## Data segment
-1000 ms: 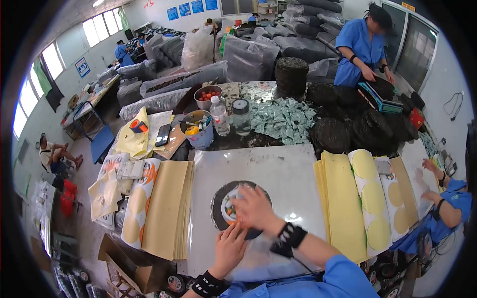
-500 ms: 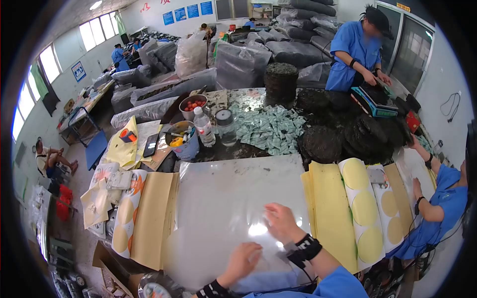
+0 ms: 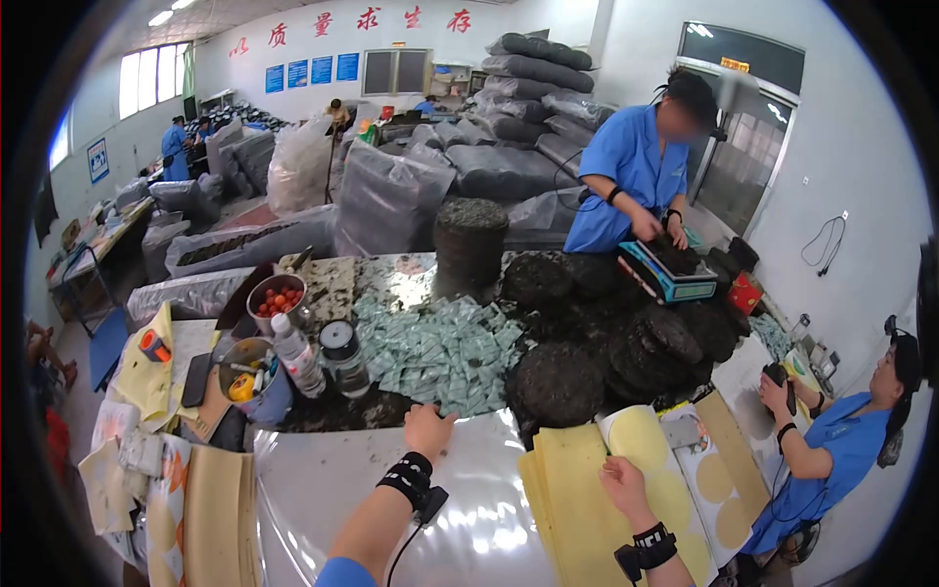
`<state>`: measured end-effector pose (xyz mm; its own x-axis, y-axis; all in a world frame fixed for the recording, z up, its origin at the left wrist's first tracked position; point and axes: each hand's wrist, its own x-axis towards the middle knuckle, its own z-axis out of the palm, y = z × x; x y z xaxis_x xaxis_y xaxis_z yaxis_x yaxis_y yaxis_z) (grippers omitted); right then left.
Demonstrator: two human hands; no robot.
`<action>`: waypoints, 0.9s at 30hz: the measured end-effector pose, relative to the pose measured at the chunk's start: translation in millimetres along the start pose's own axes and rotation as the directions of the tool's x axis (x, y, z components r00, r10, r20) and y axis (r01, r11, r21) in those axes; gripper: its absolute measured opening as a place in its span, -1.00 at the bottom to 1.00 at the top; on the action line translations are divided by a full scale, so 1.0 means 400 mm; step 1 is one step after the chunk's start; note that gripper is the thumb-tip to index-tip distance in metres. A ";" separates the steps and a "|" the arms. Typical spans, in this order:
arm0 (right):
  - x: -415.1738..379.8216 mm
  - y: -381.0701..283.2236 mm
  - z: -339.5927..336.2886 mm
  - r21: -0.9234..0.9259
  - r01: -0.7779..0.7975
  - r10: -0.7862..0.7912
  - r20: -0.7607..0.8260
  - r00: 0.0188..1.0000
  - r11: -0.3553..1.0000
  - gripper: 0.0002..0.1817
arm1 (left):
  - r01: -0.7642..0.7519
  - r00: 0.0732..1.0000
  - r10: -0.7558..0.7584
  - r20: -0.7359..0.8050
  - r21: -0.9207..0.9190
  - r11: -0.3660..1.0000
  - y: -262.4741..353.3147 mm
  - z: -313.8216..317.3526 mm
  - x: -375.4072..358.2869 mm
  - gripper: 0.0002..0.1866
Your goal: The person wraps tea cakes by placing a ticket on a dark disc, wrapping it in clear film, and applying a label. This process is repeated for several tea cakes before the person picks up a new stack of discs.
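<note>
My left hand (image 3: 428, 430) reaches to the far edge of the shiny clear plastic sheet (image 3: 377, 499), beside the pile of small green sachets (image 3: 440, 357). Its thumb stands apart from the fingers and nothing shows in it; the fingertips are partly hidden. Over the yellow paper sheets (image 3: 577, 504) is my right hand (image 3: 626, 486), its fingers curled closed. What they hold, if anything, I cannot make out. Beside it lies a strip of round yellow labels (image 3: 641, 440). Dark wristbands with small wired devices are on both wrists.
Dark round pressed cakes (image 3: 558, 382) lie right of the sachets, and a tall stack (image 3: 471, 245) stands behind. At left are a clear jar (image 3: 344, 360), a water bottle (image 3: 298, 357) and a tool bucket (image 3: 256, 382). One co-worker uses a scale (image 3: 675, 279); another (image 3: 831, 450) stands right.
The view has tilted up and turned right. My left hand has reached forward to the sachets; my right hand has moved from the plastic sheet to the yellow paper. The right co-worker now holds a dark object.
</note>
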<state>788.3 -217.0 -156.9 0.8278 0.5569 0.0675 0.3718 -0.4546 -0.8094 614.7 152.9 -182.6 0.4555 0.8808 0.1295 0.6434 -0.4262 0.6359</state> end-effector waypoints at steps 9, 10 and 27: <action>0.474 -0.059 0.159 -0.204 -0.296 0.226 -0.307 0.924 0.933 -0.19 | 0.392 0.920 -0.157 0.359 -0.833 0.390 -0.254 -0.310 -0.117 -0.90; 0.495 -0.063 0.192 -0.133 -0.327 0.265 -0.345 0.900 0.936 -0.17 | 0.413 0.911 -0.189 0.368 -0.811 0.415 -0.291 -0.385 -0.181 -0.88; -0.283 -0.349 0.443 0.394 -0.131 -0.088 0.491 0.867 0.910 -0.27 | 0.425 0.849 -0.450 0.277 -0.863 0.273 -0.450 -0.744 -0.841 -0.92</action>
<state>568.3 -93.4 -154.9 0.4787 0.8638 -0.1571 0.0641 -0.2128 -0.9750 162.4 -5.1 -114.1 0.2678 0.8827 -0.3862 -0.1617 0.4364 0.8851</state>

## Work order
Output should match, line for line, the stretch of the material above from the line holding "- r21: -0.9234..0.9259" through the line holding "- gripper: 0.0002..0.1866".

## The answer
  - r21: -0.9234..0.9259
  - r01: -0.7779..0.7975
  - r10: -0.7862..0.7912
  - r20: -0.7607..0.8260
  - r00: 0.0188..1.0000
  - r11: -0.3553..1.0000
  - gripper: 0.0002..0.1817
arm1 (left):
  - r01: -0.7642..0.7519
  - r00: 0.0732..1.0000
  - r10: -0.7558..0.7584
  - r20: -0.7359..0.8050
  - r21: -0.9207..0.9190
  - r11: -0.3660..1.0000
  - y: -262.4741..353.3147 mm
  - z: -313.8216..317.3526 mm
  - x: -375.4072..358.2869 mm
  - gripper: 0.0002..0.1866

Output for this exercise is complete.